### EXERCISE REQUIREMENTS
Return the data that follows exactly, with each line intact.

--- DATA BELOW Enclosed Below ---

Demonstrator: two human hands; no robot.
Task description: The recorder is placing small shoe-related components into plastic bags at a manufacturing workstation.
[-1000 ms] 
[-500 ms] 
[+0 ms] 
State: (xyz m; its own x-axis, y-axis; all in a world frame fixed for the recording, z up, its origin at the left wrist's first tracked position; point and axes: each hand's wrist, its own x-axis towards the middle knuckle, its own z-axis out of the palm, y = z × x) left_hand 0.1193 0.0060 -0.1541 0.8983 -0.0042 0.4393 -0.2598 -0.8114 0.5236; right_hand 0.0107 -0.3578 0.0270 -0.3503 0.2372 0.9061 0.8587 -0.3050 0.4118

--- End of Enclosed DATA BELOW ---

### ANSWER TO THIS TASK
Demonstrator: two human hands; no robot.
Task description: The recorder is placing small shoe-related components into plastic bags at a manufacturing workstation.
[-1000 ms] 
[-500 ms] 
[+0 ms] 
State: (xyz m; its own x-axis, y-axis; all in a world frame fixed for the recording, z up, its origin at the left wrist's first tracked position; point and axes: each hand's wrist, its own x-axis towards the middle knuckle, its own z-axis out of the palm, y = z × x) left_hand 0.1193 0.0060 -0.1541 0.8983 -0.0042 0.4393 -0.2598 -0.8114 0.5236; right_hand 0.0107 -0.3578 0.0270 -0.3503 0.2372 0.9061 0.8587 -0.3050 0.4118

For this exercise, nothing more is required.